LECTURE XXIV - MRS. CAUDLE DWELLS ON CAUDLE’S “CRUEL NEGLECT” OF HER ON BOARD THE “RED ROVER.” MRS. CAUDLE SO “ILL WITH THE SEA,” THAT THEY PUT UP AT THE DOLPHIN, HERNE BAY.

“Caudle, have you looked under the bed?

What for?

“Bless the man! Why, for thieves, to be sure. Do you suppose I’d sleep in a strange bed without? Don’t tell me it’s nonsense! I shouldn’t sleep a wink all night. Not that you’d care for that; not that you’d - hush! I’m sure I heard somebody. No; it’s not a bit like a mouse. Yes; that’s like you - laugh. It would be no laughing matter if - I’m sure there is somebody! - I’m sure there is!

“ - Yes, Mr. Caudle; now I am satisfied. Any other man would have got up and looked himself; especially after my sufferings on board that nasty ship. But catch you stirring! Oh, no! You’d let me lie here and be robbed and killed, for what you’d care. Why you’re not going to sleep? What do you say?

It’s the strange air - and you’re always sleepy in a strange air?

“That shows the feelings you have, after what I’ve gone through. And yawning, too, in that brutal manner! Caudle, you’ve no more heart than that wooden figure in a white petticoat at the front of the ship.

“No; I couldn’t leave my temper at home. I dare say! Because for once in your life you’ve brought me out - yes, I say once, or two or three times, it isn’t more; because, as I say, you once bring me out, I’m to be a slave and say nothing. Pleasure, indeed! A great deal of pleasure I’m to have, if I’m told to hold my tongue. A nice way that of pleasing a woman.

“Dear me! if the bed doesn’t spin round and dance about! I’ve got all that filthy ship in my head! No: I sha’n’t be well in the morning. But nothing ever ails anybody but yourself. You needn’t groan in that way, Mr. Caudle, disturbing the people, perhaps, in the next room. It’s a mercy I’m alive, I’m sure. If once I wouldn’t have given all the world for anybody to have thrown me overboard! What are you smacking your lips at, Mr. Caudle? But I know what you mean - of course, you’d never have stirred to stop ’em; not you. And then you might have known that the wind would have blown to-day; but that’s why you came.

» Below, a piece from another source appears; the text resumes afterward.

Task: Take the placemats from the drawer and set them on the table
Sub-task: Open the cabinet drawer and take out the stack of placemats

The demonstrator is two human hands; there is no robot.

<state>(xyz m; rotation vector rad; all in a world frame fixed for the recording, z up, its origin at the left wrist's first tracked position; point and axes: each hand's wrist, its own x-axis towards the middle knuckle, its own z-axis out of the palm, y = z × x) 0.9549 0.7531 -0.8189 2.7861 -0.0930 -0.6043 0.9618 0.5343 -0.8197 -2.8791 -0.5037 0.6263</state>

“Whatever I should have done if it hadn’t been for that good soul - that blessed Captain Large! I’m sure all the women who go to Margate ought to pray for him; so attentive in sea-sickness, and so much of a gentleman! How I should have got down stairs without him when I first began to turn, I don’t know. Don’t tell me I never complained to you; you might have seen I was ill. And when everybody was looking like a bad wax-candle, you could walk about, and make what you call your jokes upon the little buoy that was never sick at the Nore, and such unfeeling trash.